La sua è un’immagine calda e comunicativa che entusiasma molti, ma che con il suo linguaggio e i suoi gesti evidenziati o enfatizzati dai media dal primo giorno della su elezione, può correre il rischio di accentuare le divisioni tra chi considera il suo un ritorno alle radici e chi teme invece un eccesso di personalizzazione, con cui facilmente viene identificata la comunità ecclesiale con il Papa del momento.
Da rammentare che il Papa non parla mai a titolo privato: la sua parola, quando esercita il magistero, è radicata in una funzione istituzionale che lo lega non solo alla Tradizione ma al collegio dei vescovi e la sua autorità non dipende dalla simpatia o dal carisma personale, ma dal ministero che gli è affidato.
Se i fedeli percepiscono che il magistero o i gesti del Papa nascono più dalla sua sensibilità individuale che dalla Tradizione condivisa, allora la fiducia nella struttura stessa cala. Non è più “il Papa come successore di Pietro” che parla, ma “quel Papa lì con le sue idee personali”.
Ciò produce polarizzazione: chi si riconosce in lui cioè si sente rafforzato, chi invece non si riconosce si sente libero di contestarlo apertamente.

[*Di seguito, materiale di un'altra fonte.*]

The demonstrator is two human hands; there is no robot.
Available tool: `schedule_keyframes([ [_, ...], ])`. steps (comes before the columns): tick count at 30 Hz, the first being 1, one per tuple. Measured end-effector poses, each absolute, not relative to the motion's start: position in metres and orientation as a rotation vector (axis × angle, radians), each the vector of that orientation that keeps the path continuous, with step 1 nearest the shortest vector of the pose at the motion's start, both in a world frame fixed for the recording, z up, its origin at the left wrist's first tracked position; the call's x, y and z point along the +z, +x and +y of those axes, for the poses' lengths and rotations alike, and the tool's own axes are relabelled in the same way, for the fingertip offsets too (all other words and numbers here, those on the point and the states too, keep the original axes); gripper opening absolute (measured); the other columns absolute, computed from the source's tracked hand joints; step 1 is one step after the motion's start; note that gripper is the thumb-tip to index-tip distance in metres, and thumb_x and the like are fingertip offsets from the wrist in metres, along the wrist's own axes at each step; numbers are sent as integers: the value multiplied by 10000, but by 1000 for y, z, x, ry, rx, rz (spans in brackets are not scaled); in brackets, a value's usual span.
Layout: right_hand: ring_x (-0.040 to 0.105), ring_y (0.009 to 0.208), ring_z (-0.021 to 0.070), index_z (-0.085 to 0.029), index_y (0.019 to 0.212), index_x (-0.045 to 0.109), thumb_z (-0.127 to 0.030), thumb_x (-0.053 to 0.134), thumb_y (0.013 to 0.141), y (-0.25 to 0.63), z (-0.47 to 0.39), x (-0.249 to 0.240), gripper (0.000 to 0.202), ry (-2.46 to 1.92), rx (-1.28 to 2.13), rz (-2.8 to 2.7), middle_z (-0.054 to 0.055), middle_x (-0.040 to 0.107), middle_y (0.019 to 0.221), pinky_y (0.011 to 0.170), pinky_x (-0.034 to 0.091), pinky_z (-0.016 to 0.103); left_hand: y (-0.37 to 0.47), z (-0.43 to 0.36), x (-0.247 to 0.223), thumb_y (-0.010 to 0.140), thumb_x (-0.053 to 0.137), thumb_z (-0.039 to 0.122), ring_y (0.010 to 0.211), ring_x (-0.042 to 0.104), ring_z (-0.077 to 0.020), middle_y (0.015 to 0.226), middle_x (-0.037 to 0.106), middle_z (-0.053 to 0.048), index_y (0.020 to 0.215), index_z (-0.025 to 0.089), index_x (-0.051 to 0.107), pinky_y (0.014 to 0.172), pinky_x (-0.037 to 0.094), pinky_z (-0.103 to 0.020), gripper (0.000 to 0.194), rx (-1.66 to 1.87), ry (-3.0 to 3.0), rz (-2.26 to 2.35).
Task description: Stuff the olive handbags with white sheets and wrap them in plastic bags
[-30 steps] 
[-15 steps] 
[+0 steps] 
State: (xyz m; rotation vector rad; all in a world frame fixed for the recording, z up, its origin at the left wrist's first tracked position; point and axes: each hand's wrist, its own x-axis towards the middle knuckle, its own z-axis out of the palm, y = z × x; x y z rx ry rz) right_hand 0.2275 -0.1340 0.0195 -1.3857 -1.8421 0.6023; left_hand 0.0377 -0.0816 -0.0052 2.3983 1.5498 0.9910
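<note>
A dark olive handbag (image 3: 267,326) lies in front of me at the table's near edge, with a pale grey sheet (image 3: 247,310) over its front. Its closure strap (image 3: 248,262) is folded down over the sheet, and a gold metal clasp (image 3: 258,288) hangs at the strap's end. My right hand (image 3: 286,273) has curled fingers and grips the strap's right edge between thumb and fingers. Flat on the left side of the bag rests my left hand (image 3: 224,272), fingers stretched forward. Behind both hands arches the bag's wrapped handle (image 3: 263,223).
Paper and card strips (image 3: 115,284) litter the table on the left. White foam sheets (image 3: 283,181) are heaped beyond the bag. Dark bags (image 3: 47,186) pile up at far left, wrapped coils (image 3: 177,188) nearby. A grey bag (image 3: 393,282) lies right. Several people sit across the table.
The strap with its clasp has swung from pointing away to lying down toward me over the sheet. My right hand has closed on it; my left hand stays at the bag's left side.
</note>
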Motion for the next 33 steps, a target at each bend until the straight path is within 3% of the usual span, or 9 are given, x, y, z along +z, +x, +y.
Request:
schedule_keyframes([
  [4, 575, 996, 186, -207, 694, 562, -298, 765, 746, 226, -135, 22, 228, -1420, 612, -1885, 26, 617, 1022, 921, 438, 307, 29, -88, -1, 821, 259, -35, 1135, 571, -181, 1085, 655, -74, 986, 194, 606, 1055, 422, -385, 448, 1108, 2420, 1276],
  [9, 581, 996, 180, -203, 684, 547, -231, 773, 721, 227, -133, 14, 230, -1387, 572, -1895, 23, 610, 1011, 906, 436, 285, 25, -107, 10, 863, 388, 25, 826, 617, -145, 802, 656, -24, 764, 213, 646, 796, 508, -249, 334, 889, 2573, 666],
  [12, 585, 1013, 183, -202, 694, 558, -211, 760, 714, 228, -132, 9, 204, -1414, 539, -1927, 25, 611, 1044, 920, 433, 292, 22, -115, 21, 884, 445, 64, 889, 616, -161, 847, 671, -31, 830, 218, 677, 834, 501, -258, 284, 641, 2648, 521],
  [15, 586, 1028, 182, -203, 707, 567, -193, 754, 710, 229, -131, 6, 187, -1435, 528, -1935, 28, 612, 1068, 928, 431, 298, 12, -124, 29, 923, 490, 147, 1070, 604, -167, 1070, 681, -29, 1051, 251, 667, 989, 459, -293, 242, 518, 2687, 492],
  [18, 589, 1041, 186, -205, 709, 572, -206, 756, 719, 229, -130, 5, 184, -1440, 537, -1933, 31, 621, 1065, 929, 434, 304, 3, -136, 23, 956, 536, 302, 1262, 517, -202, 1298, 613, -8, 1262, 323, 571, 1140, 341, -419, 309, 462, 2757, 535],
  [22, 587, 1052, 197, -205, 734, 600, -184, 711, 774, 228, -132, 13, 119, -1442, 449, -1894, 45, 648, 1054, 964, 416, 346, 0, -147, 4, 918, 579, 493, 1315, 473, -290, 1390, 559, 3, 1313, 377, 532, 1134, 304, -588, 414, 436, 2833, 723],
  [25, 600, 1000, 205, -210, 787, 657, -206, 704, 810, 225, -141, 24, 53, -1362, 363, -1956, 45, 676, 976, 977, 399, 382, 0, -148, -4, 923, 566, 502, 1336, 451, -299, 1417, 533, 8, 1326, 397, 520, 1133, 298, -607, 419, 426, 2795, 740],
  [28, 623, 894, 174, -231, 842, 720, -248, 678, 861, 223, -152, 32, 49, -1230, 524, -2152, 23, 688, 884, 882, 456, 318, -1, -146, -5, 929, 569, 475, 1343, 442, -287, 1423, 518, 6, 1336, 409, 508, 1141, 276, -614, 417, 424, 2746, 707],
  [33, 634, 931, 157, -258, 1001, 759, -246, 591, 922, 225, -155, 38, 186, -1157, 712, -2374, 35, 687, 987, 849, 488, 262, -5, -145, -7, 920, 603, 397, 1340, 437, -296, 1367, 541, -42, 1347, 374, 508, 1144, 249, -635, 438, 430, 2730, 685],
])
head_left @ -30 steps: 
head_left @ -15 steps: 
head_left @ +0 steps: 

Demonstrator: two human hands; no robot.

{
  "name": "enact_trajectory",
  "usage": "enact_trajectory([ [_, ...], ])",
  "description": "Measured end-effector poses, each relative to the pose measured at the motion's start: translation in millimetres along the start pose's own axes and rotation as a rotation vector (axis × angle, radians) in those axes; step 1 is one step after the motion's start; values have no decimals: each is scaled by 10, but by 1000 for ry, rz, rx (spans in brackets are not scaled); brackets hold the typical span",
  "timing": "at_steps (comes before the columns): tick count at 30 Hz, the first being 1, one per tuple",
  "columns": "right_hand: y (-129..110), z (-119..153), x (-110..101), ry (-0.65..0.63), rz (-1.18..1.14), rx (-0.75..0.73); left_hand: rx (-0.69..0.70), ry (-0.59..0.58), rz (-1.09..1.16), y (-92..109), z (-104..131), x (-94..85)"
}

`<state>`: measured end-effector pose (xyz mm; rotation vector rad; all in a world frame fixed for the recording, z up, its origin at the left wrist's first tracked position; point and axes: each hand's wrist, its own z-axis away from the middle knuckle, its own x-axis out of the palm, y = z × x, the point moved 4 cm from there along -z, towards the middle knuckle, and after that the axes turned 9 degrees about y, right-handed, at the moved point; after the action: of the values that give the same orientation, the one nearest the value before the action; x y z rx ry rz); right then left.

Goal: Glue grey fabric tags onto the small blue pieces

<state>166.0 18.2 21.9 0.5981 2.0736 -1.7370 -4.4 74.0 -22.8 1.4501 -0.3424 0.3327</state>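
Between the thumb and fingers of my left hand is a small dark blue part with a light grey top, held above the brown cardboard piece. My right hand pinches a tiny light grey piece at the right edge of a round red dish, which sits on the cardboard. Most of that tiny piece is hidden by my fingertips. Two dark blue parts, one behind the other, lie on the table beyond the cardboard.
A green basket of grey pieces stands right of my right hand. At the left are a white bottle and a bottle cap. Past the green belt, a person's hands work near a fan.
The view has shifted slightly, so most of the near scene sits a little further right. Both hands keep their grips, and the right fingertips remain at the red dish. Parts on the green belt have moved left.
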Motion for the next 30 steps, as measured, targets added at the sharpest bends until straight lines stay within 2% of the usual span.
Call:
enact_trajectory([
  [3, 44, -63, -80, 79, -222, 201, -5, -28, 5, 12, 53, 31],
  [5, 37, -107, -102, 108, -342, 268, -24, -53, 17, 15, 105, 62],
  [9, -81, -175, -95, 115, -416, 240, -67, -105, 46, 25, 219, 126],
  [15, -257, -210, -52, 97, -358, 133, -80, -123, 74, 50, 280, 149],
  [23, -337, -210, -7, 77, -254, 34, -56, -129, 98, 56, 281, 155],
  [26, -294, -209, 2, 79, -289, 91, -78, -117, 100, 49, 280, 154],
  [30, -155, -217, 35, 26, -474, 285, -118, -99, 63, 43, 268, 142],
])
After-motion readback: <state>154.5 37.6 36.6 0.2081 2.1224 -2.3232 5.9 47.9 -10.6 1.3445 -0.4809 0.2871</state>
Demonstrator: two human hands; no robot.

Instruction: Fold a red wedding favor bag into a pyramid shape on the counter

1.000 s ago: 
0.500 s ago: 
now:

Normalmente i gesti simbolici del Papa sono pensati per rafforzare la comunione ma se percepiti come frutto di una linea personale, diventano occasione di conflitto e di delegittimazione.
La vera sfida è custodire la percezione che il magistero del Papa, pur passando inevitabilmente attraverso il suo stile personale, rimanga espressione della continuità non solo a parole della Chiesa. Quando manca questa percezione, l’autorità si indebolisce e il rischio è che la Chiesa si divida in “partiti papali”.
In sintesi: la forza del Papa non sta solo nel suo carisma individuale, ma nella capacità di far percepire che la sua voce personale è trasparente alla voce della Chiesa intera. Se questo equilibrio si rompe, l’autorità istituzionale viene percepita come fragile e la comunione si incrina.
Per attenuare il rischio della personalizzazione servono trasparenza, collegialità, comunicazioni strategiche e un lavoro continuo sul confine tra ministero e persona. In altre parole: si spera che lo stile comunicativo di Papa Leone XIX possa collocarsi su quel “confine vivo” dove la testimonianza personale e la funzione istituzionale si possano sostenere a vicenda.